Le gouverneur lui-même, Eduardo Leite, avait promis pendant la campagne électorale de réaliser des interventions considérées depuis des années comme indispensables pour la protection de l’environnement. Désormais, avec ses compagnons du parti Aècio Neves, ancien président de la Chambre des députés et ancien candidat à la présidence de la République (battu par Dilma Rousseff, de luliste PT) et par le président des sociaux-démocrates, Marconi Perillo, accuse Lula d’avoir discriminé le Rio Grande dans la répartition des fonds destinés à l’adaptation des infrastructures publiques.

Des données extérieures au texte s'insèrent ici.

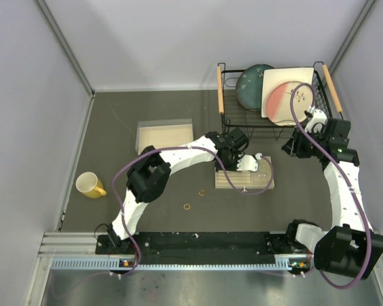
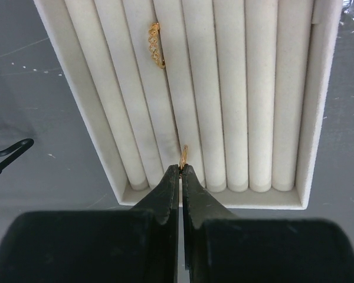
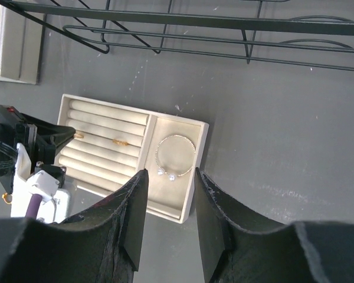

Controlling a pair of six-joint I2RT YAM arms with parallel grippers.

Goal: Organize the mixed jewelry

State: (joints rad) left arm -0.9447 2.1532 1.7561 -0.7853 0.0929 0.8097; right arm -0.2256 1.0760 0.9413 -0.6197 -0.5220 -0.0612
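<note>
Two gold rings lie loose on the dark table, short of the jewelry tray and well apart from it: the nearer ring and the farther ring. Only the top view shows them, along with the yellow cup at the left and the wire rack of plates at the back.

From above, the left gripper covers the tray's slotted half, and what it carries cannot be made out. Its own wrist camera shows the two black fingers pressed together on the held ring; the ring stands on edge at their very tips, over a groove between two rolls near the tray's end wall; whether it touches the padding cannot be told. Farther up the rolls, in what looks like the same groove, the seated ring sits between them, well clear of the fingers.

The right wrist view adds the other half — the tray's open compartment holds the silver bracelet, a wire hoop with two bead ends, lying flat. That view also shows both slotted rings from the side, one at the left gripper's tip. The right gripper hangs above the table with its jaws spread and nothing between them; the bracelet lies below, just beyond the gap — untouched.
</note>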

Mais le gouvernement de Brasilia s’est retourné contre lui que sa ville, Porto Alegre, totalement inondée, comme 14 autres capitales d’État (sur 26, en plus de la capitale fédérale) ne disposent toujours pas du Plan de Protection Climatique, souvent réclamé. Malgré les risques évidents et croissants. Il est certainement vrai que même au niveau international, la forêt amazonienne, en raison de ses dimensions exceptionnelles et uniques et de ses richesses naturelles, a attiré l’attention du public, conduisant à négliger des zones non moins menacées.

La tragédie attire donc l’attention de l’opinion publique et politique sur l’urgence absolue d’une intervention massive et planifiée pour la défense de l’environnement. Il s’agit évidemment d’un sujet d’une profondeur culturelle multiple, sans solution unique et en tout cas insoluble en dehors d’une vision cohérente, large et à long terme. Donc d’une politique d’État pragmatique mais sincère, partagée par l’ensemble ou du moins par la grande majorité des forces politiques. L’extrême droite de Bolsonaro le rejette cependant en l’ignorant (on ne connaît pas un seul de ses documents traitant de manière organique de la question). Ce qui domine, ce sont les intérêts de l’exploitation aveugle des ressources naturelles, accompagnés de l’irrationalité de la pensée évangélique fondamentaliste. La sortie ne semble donc raisonnablement possible que dans le cadre d’une négociation spécifique entre la majorité de centre gauche et les forces modérées restant dans l’opposition. Le Parti social-démocrate, au pouvoir dans le Rio Grande do Sul inondé, représente un sujet incontournable. Lula lui-même, son PT et l’ensemble de l’économie nationale doivent en effet trouver les moyens et les délais pour rendre la dépendance au pétrole (et à Petrobras) compatible avec le salut physique du pays.